Il existe un mouvement de jeunes au sein de l’UDTS qui a pour rôle la formation syndicale mais aussi de construire des liens fraternels par l’organisation de tournois de football interentreprises, de campagnes de dons du sang, de sorties culturels et de débats sur le syndicalisme. Nous possédons également notre propre mutuelle de santé, grâce à la signature de contrats avec des cabinets médicaux, ainsi qu’une mutuelle de crédits gérée par les jeunes du syndicat.
Avant Garde : Ces derniers temps, la colère populaire gronde au Sénégal notamment contre le clan Wade au pouvoir, quel a été le rôle des jeunes travailleurs ?
Hamet Bouya Fall : Les jeunes travailleurs ont joué un rôle de premier plan dans le mouvement contestataire. Les manifestations contre la candidature de Wade se sont accompagnées de manifestation contre les délestages. Les jeunes travailleurs sont directement concernés par les délestages. Ces coupures de courant sont un enfer pour eux puisqu’elles les mettent en chômage technique. Impossible de travailler sans courant lorsque vous êtes menuisier, tailleur ou bien gérant d’un cybercafé. Les jeunes travailleurs ont défilé avec les syndicats aux côtés des organisations politiques et de la société civile. Dès lors, il a été possible de faire le pont entre le syndicalisme et le politique puisque les emplois des jeunes travailleurs sont directement menacés par la mauvaise gestion de l’électricité.
Avant Garde : Comment vois-tu l’année 2012 ?

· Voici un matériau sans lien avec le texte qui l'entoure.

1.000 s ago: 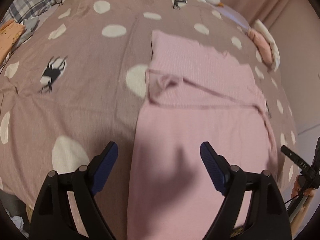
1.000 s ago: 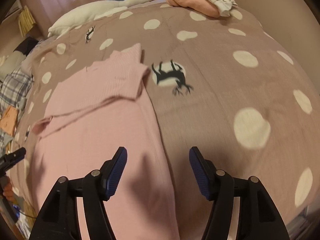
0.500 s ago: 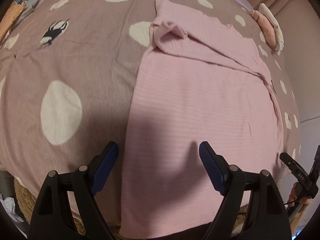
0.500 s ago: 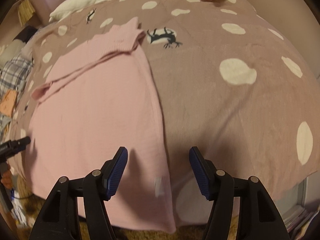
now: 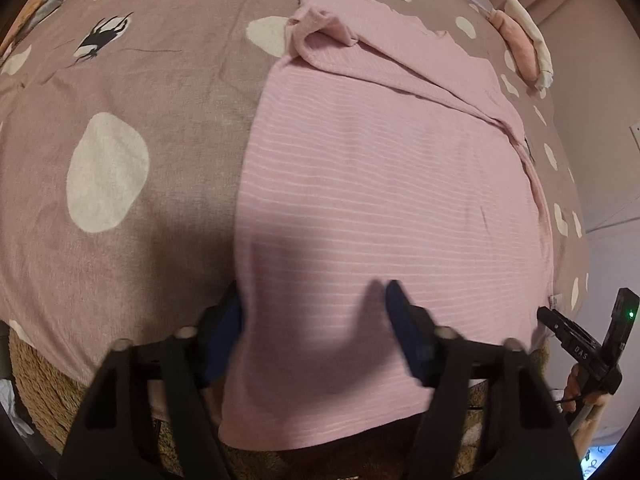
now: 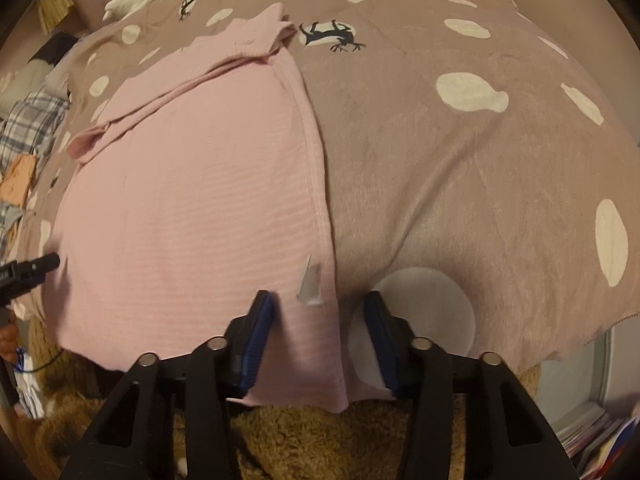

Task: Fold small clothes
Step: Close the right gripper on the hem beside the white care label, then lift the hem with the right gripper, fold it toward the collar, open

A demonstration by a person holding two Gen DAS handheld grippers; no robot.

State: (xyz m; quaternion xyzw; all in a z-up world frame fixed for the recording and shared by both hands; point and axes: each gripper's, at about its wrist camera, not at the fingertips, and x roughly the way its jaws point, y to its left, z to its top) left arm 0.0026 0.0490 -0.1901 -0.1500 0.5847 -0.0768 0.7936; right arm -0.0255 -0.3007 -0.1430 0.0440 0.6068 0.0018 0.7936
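Pink top (image 5: 380, 184) flat on spotted bedspread (image 5: 120, 92), left gripper (image 5: 312, 336) and right gripper (image 6: 318, 336) closing astride its near hem corners, not yet pinching; next, likely: pinch, fold hem toward collar.

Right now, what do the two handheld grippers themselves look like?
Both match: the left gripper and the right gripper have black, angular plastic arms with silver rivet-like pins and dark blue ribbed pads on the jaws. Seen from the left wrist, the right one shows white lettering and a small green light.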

Hamet Bouya Fall : Je pense sincèrement que l’opposition va prendre le pouvoir si on reste uni. Cependant la victoire électorale n’est que la première étape, tout est à refaire au Sénégal. La lutte contre la corruption, l’implication de la population dans les changements que l’on va apporter et la mise en place du programme des assises nationales permettront la remise sur pied du Sénégal.